Work to be completed –
Transcribe the listing that follows in full, omitting pictures.

Records –

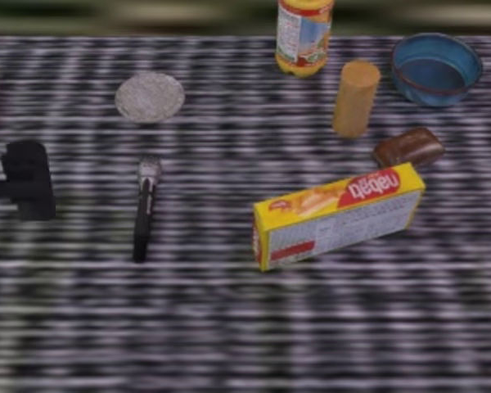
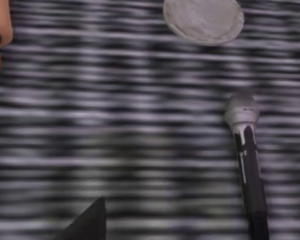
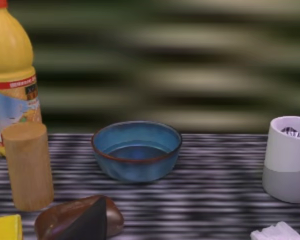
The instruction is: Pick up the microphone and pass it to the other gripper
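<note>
microphone [image 1: 144,209] flat; left claw [image 1: 29,180] beside

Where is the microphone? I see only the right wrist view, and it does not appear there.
Observer: In the top view the microphone lies flat on the left half of the table, with its head pointing toward a grey disc.
Operator: Which claw is near it?
Observer: The left claw is at the table's left edge, beside the microphone and apart from it.
Operator: Does anything touch the microphone?
Observer: No. The yellow box lies to its right with bare table between them.
</note>
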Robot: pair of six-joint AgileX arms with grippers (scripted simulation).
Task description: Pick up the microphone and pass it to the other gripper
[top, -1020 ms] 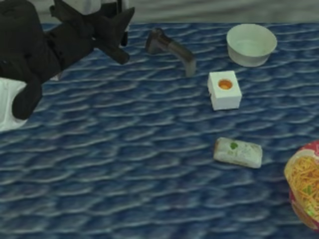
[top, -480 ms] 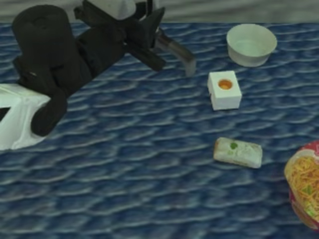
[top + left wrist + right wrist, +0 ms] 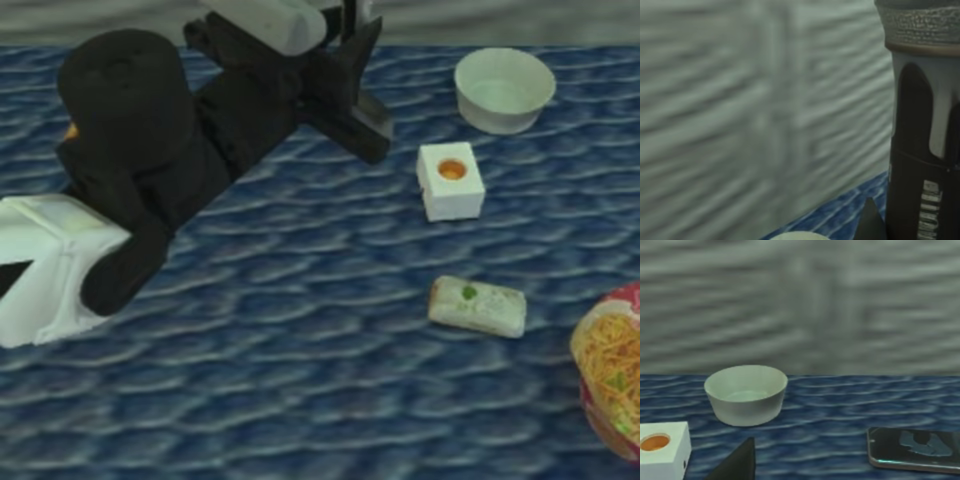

Result of this exercise –
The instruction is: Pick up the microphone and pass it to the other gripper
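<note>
microphone [image 1: 144,209] flat; left claw [image 1: 29,180] beside

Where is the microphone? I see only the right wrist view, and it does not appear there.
Observer: In the top view the microphone lies flat on the left half of the table, with its head pointing toward a grey disc.
Operator: Which claw is near it?
Observer: The left claw is at the table's left edge, beside the microphone and apart from it.
Operator: Does anything touch the microphone?
Observer: No. The yellow box lies to its right with bare table between them.
</note>
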Robot: pair of six-joint AgileX arms with grippers (scripted simulation).
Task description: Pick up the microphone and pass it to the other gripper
[top, -1020 ms] 
[top, -480 ms] 
[top + left wrist + right wrist, +0 ms] 

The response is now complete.